■ Task instructions
Every line of the data below should be repeated exactly, and no picture should be copied.

■ Data below
>>>>>

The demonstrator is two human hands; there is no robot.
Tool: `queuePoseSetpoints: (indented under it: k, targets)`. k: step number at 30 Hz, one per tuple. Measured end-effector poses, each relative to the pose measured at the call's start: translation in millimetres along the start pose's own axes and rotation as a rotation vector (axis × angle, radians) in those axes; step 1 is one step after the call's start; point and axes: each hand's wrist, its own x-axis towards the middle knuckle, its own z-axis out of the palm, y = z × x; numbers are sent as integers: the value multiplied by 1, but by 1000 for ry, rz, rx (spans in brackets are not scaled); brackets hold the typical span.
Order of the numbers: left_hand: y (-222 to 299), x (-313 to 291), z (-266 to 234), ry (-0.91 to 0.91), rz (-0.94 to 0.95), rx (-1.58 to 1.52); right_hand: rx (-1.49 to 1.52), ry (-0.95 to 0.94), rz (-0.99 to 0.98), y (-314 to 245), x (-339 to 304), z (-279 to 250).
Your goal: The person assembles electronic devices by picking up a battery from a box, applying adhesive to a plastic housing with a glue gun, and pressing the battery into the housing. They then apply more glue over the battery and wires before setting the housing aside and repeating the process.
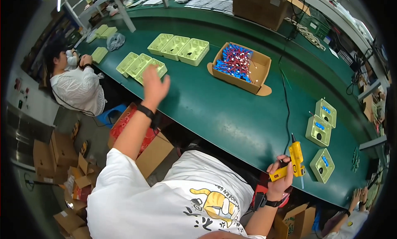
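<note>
My left hand [155,87] stretches over a row of pale green plastic housings [127,64], its thumb apart and its fingertips at the nearest one; whether they touch it I cannot tell. Behind that row stand three more open pale green housings [193,52]. My right hand [283,178] grips a yellow glue gun [296,155] near the front edge of the table, its nozzle pointing up and away. To its right sit three housings [322,166], each with a blue part and a round black part inside.
An open cardboard box [261,69] holds many blue parts with red wires and white plugs. A black cable [286,102] crosses the green table [223,111]. Co-workers sit at the left [76,88] and lower right [351,222]. A carton with red contents [124,125] stands below the edge.
</note>
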Motion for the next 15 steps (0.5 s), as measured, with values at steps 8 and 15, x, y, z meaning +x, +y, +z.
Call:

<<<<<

■ Exercise response
The demonstrator is two human hands; there is no robot.
Tool: `queuePoseSetpoints: (indented under it: k, targets)`. k: step number at 30 Hz, one per tuple. Measured end-effector poses, each relative to the pose measured at the call's start: translation in millimetres along the start pose's own axes and rotation as a rotation vector (axis × angle, radians) in those axes; step 1 is one step after the call's start; point and axes: each hand's wrist, its own x-axis towards the middle knuckle, its own z-axis out of the palm, y = z × x; numbers are sent as integers: the value multiplied by 1, but by 1000 for ry, rz, rx (spans in brackets are not scaled); brackets hold the typical span.
Order of the numbers: left_hand: y (-222 to 299), x (-313 to 291), z (-266 to 234), ry (-0.91 to 0.91), rz (-0.94 to 0.95), rx (-1.58 to 1.52); right_hand: rx (-1.49 to 1.52), ry (-0.95 to 0.94), rz (-0.99 to 0.98), y (-314 to 245), x (-339 to 304), z (-279 to 250).
Your goal: The person assembles electronic devices by picking up a battery from a box, applying adhesive to a plastic housing with a glue gun, and pressing the battery into the housing. They then apply more glue over the battery and wires before setting the housing aside and repeating the process.
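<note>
My left hand [155,87] stretches over a row of pale green plastic housings [127,64], its thumb apart and its fingertips at the nearest one; whether they touch it I cannot tell. Behind that row stand three more open pale green housings [193,52]. My right hand [283,178] grips a yellow glue gun [296,155] near the front edge of the table, its nozzle pointing up and away. To its right sit three housings [322,166], each with a blue part and a round black part inside.
An open cardboard box [261,69] holds many blue parts with red wires and white plugs. A black cable [286,102] crosses the green table [223,111]. Co-workers sit at the left [76,88] and lower right [351,222]. A carton with red contents [124,125] stands below the edge.
</note>
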Motion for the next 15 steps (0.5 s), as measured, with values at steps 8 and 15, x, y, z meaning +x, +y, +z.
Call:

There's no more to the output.